The tech team has been working to ensure that the church’s website for General Assembly business, PC-Biz, is up to the task in this new online approach.

“We’re fortunate as a denomination to have PC-Biz as a tool,” said Henderson. “There were some places where we were using paper, but we decided to rely on PC-Biz. We’re working hard to make it possible for someone to fully participate with voice and vote.”

“You have the same exact ability to vote, you have the same exact ability to speak. Those things don’t change. The medium changed,” said Young. “We are doing what we would normally do at a General Assembly; we are just putting our videos on Zoom, that’s the biggest difference. We just had to figure out how to leverage our video and audio platforms remotely and adjust PC-Biz to work in that space.”

General Assembly will be held over three days this month; June 19, 26, and 27. As many as 504 commissioners and 180 advisory delegates will take part. With the addition of corresponding members, approximately 1,000 will participate in the online assembly. The team will pull together a production control room at the Presbyterian Center in Louisville.

“J. Herbert will have a corner of the conference room. Tricia Dykers Koenig will serve as parliamentarian and support, so she will be nearby. In the middle of the room will be the newly elected Co-Moderators where they will have their own area and resources, along with the necessary screens to do their jobs,” said Young. “At the other end of room will be the rest of the tech team; me, an assistant producer, a graphics person, and an individual who will be doing all of the streaming.”

Young says precautions will be made to ensure that the few people in the large conference room are practicing social distancing.

“That’s where everything will be streamed and my world will be giving people the ability to speak and if something goes wrong, that’s where we will manage and resolve issues,” he said. “I really trust this team we have. If we are all within a step of each other, Vicente and Julia can come beside me and we can solve problems. This will be the neuro center or nervous system of GA.”

“We are trying to do two things: generate an online event and make it as vibrant as it can be. Rely on the simplest platform to do that,” said Guna. “We have the reproduction of full parliamentary process and that’s how the power of PC-Biz comes into play.”

Guna says the remainder of the people that will make this possible are scattered around the country.

“Some of our core team will be in other states. We will use chat feature in Microsoft Teams to communicate with one another to discuss issues or update scripts. We’ve got that going for us,” said Henderson. “The other thing that is interesting is Zoom only allows us to have up to 1,000 people. We had to rethink who has voice, resource people, corresponding members to serve as resource people so we don’t add to the number.”

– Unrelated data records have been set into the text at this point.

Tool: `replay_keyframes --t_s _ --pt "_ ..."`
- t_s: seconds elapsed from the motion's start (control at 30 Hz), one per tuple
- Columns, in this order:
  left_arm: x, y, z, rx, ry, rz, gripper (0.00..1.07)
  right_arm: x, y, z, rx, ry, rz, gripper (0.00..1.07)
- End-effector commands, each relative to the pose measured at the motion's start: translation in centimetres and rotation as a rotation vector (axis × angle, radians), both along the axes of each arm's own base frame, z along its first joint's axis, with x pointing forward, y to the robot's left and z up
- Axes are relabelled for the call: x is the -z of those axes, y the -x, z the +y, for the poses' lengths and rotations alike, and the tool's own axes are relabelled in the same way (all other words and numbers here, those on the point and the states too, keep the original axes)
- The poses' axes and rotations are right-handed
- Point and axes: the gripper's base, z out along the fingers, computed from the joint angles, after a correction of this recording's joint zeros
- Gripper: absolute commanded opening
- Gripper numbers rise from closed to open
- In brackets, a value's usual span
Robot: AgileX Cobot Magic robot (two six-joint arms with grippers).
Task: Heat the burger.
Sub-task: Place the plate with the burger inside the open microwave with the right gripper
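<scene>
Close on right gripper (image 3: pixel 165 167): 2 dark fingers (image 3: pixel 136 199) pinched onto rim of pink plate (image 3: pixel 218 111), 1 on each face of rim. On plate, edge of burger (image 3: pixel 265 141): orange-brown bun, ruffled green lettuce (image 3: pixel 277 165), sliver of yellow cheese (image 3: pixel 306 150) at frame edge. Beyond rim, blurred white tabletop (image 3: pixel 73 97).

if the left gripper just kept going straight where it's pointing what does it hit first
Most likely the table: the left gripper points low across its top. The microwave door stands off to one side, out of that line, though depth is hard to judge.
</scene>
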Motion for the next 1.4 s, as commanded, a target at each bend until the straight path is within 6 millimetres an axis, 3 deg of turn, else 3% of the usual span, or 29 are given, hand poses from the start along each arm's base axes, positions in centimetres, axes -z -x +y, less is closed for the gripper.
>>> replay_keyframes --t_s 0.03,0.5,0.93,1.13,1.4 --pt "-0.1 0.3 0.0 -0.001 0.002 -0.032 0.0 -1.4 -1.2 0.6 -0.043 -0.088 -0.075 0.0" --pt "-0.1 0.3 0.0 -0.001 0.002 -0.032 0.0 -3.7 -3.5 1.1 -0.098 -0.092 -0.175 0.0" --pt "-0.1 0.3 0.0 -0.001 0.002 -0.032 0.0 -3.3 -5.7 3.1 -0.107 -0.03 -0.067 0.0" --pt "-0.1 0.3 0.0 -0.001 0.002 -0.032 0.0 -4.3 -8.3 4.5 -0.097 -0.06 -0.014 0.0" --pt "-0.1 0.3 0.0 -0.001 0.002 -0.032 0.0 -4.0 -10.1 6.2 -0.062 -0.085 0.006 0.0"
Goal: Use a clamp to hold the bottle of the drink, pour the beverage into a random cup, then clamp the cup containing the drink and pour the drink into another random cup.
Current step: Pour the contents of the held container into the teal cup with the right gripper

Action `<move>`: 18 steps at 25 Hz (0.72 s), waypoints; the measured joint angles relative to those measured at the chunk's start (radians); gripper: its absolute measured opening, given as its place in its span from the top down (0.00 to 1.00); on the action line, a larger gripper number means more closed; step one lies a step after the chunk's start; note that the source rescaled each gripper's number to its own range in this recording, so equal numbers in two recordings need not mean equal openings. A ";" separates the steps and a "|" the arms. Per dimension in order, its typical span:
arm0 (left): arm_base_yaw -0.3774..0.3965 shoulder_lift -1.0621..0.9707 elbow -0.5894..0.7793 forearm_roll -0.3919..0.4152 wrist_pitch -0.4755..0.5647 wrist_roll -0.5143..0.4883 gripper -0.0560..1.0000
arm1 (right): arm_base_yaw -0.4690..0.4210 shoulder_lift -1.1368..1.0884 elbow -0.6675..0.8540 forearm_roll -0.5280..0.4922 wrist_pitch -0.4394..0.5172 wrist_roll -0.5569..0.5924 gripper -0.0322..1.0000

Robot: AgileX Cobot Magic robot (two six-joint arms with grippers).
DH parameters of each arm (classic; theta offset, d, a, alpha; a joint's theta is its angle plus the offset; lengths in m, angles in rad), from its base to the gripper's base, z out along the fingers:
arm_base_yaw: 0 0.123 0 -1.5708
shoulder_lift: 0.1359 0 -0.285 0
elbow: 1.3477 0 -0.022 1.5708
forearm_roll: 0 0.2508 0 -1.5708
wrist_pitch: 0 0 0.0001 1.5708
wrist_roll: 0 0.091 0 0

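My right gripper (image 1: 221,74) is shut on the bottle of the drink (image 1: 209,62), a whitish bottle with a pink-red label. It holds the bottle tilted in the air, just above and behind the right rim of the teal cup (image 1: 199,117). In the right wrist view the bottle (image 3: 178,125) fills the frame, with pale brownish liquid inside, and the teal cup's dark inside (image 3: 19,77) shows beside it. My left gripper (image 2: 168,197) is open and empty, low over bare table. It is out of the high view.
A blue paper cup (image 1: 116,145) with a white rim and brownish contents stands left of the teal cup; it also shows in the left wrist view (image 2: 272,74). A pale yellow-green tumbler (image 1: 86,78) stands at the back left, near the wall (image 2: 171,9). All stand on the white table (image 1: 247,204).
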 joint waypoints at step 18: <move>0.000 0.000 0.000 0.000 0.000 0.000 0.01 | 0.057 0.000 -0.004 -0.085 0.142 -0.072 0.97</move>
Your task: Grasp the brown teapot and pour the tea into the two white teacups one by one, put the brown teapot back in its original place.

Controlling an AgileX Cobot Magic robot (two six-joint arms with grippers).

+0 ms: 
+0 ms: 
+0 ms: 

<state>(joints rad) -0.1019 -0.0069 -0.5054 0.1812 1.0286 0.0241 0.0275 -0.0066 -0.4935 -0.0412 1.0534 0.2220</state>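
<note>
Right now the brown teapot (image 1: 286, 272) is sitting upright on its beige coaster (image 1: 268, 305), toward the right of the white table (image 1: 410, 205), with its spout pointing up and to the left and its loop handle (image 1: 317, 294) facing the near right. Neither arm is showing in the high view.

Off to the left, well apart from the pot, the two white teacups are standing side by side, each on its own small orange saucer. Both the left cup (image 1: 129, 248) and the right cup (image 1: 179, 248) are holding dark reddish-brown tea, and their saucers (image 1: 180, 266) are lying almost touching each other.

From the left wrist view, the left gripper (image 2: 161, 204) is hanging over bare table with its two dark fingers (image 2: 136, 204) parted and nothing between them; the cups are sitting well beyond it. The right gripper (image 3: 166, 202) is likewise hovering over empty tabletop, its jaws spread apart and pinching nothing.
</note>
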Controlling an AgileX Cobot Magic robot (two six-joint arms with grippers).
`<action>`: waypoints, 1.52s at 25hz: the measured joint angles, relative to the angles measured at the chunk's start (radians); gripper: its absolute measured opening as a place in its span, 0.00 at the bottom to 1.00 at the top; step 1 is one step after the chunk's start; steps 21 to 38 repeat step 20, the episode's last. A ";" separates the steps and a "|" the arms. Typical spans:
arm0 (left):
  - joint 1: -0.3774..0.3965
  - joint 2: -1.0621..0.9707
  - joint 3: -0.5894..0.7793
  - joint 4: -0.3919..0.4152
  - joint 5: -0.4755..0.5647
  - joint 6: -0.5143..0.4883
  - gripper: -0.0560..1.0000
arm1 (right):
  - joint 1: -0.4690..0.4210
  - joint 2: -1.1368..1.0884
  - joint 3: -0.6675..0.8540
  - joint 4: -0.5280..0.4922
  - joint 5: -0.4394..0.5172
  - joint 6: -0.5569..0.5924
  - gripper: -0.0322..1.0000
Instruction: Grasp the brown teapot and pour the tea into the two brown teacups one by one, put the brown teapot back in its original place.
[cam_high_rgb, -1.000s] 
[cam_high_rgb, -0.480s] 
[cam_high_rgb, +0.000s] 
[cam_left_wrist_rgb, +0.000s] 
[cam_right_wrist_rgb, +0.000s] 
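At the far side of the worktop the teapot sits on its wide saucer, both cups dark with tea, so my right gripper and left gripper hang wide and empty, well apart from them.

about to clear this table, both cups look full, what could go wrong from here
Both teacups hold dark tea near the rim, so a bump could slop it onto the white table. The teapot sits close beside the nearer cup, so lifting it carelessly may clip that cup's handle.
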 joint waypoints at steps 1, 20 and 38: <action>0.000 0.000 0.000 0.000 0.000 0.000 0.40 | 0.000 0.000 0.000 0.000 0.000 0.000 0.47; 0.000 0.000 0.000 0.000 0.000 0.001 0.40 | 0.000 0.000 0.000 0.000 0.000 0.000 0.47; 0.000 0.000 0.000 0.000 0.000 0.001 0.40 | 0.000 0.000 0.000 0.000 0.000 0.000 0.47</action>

Young says he feels good about language integration for General Assembly. That sentiment is shared by Jason Raff, manager of Global Language Resources for the church. He says the biggest challenge is ensuring that his team provides live, simultaneous interpretation for all worships and plenary sessions from English to Spanish, English to Korean, and the other direction as well.

“We have some commissioners who prefer to address the assembly in their native language and our interpreters are at the ready to make that possible,” Raff said. “The transition to a virtual assembly has actually been something of a blessing for our team, because Zoom has an onboard interpreting feature that allows us to easily jump in and provide live interpreting with an easy user interface for participants.”

Guna, like the others, feels they are setting the bar for what is to come.

“I want to think we are looking at a primitive version of what we will be using for our next General Assembly, that we have room to test and integrate everything on a single platform and use technology to evolve to a more advanced tool,” said Guna. “We can do plenaries, massive and small meetings, video conferencing. I see it everywhere, serving not just assembly, but serving presbyteries, synods, and other organizations.”